|Date(s):||April 15, 1999|
|Course:||“Historian's Craft,” University of Alabama at Birmingham|
In July of 1637, the town of Northampton faced a terrible predicament. Many of its residents had been stricken with plague. This plague utterly baffled William Wyly, Northampton’s local surgeon. According to his account the disease gave its victims a high fever and painful boils on the skin. Fortunately for Wyly, he was assisted by John Woodall, a true expert in the field of medical treatment.
As the retired chief of surgery for both the East India Trading Company, and Saint Bartholomew’s Hospital in London, Woodall had seen more than his share of disease. Woodall responded to Wyly by not only sending him an antidote for the plague, but writing detailed instructions on how to administer the antidote to patients. These instructions were extremely practical, and were similar to the instructions a modern reader might expect to receive in a pharmacy. According to Woodall, patients were to take the antidote in measured doses depending on their age and weight. Additionally, he encouraged patients to mix the medication with water, ale, or milk to improve the flavor.

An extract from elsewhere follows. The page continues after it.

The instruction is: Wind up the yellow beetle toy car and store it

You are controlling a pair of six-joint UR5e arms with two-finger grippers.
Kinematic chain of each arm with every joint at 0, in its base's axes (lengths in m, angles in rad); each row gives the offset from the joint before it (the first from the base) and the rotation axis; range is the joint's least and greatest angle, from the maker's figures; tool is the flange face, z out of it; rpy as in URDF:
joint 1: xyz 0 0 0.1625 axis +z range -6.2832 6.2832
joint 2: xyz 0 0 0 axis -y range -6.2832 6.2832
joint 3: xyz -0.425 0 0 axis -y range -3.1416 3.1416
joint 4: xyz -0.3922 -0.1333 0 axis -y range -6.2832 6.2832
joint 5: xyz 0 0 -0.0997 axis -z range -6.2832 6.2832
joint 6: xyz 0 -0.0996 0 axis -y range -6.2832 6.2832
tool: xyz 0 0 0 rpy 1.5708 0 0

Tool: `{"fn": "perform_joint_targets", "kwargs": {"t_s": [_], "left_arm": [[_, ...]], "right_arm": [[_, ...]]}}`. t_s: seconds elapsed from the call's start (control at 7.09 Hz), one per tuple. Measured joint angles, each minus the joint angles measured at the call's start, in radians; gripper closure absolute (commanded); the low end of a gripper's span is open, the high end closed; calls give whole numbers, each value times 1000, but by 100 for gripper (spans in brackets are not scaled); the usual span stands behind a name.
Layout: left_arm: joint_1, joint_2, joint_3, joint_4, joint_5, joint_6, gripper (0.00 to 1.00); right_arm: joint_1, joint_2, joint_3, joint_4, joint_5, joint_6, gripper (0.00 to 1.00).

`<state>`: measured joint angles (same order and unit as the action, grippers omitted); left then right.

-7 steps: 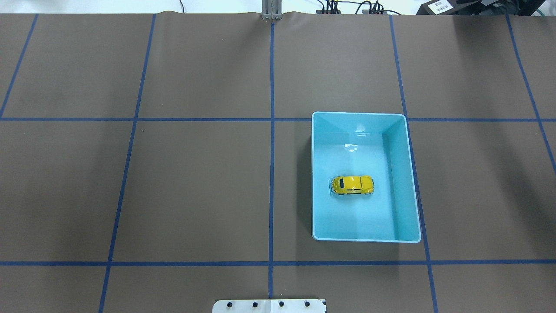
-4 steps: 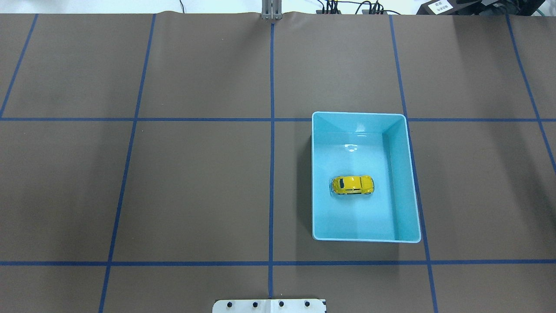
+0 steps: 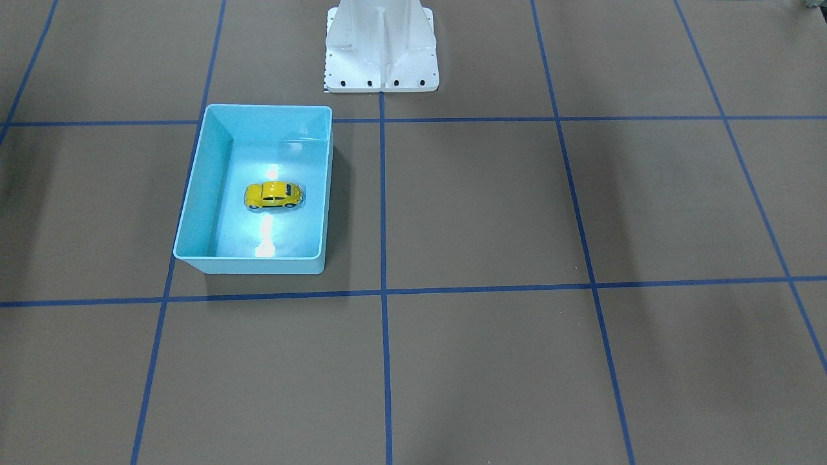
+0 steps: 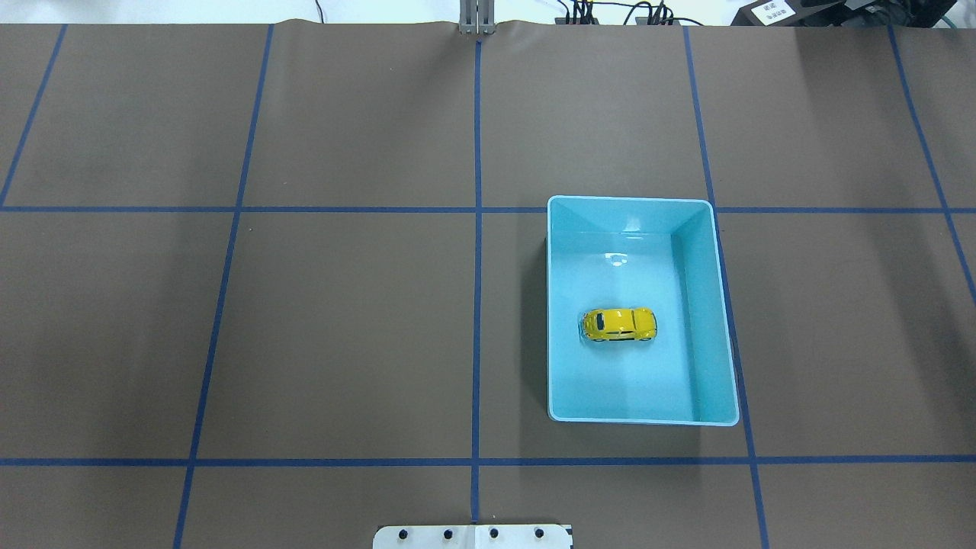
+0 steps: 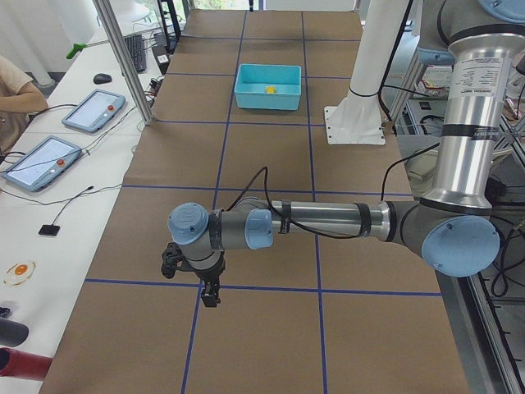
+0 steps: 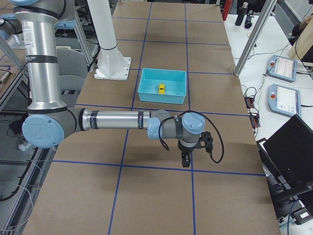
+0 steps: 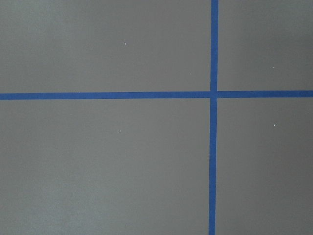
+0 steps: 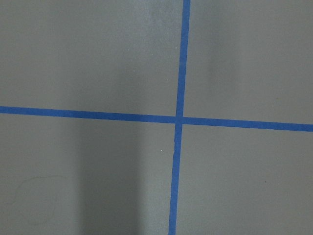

Wyly did exactly as Woodall told him, and in his account he mentioned that the drug worked wonderfully. He later wrote Woodall, thanking him for his assistance. In this letter he included a list of specific citizens that had been saved by the medicine. Some of these citizens included a local boy by the name of James Fairness, and a woman called Goody Smith. Wyly told Woodall that everyone he administered the drug to was cured of the plague. What was the miracle cure that Woodall used to save Northampton? It was a cordial powder made primarily of powdered gold.
While this may seem incomprehensible to a modern audience, Woodall’s miracle cure is a prime example of the complexity of historic medical practice. On the one hand, Woodall’s administration procedure seems like solid ‘science’. On the other hand, we all know that gold has no magical healing powers. Woodall’s account clashes with our modern preconceptions. We see science as a philosophy that triumphed over ‘superstitious’ magic. While Woodall’s marriage of science and ‘superstitious’ medicine seems bizarre to us, it was typical of the Renaissance. According to Michael D. Bailey, the beginnings of modern science were as much joined with magical belief as they were opposed to it. In his book Magic and Superstition in Europe Bailey affirms that renaissance philosophers were heavily influenced by magical traditions from the twelfth, thirteenth and fourteenth centuries.
Magical or not, the town of Northampton seems to have benefited greatly from Woodall’s work. This account must be taken with a grain of salt, however; it remains a fascinating example of the influence of superstition on early medical science.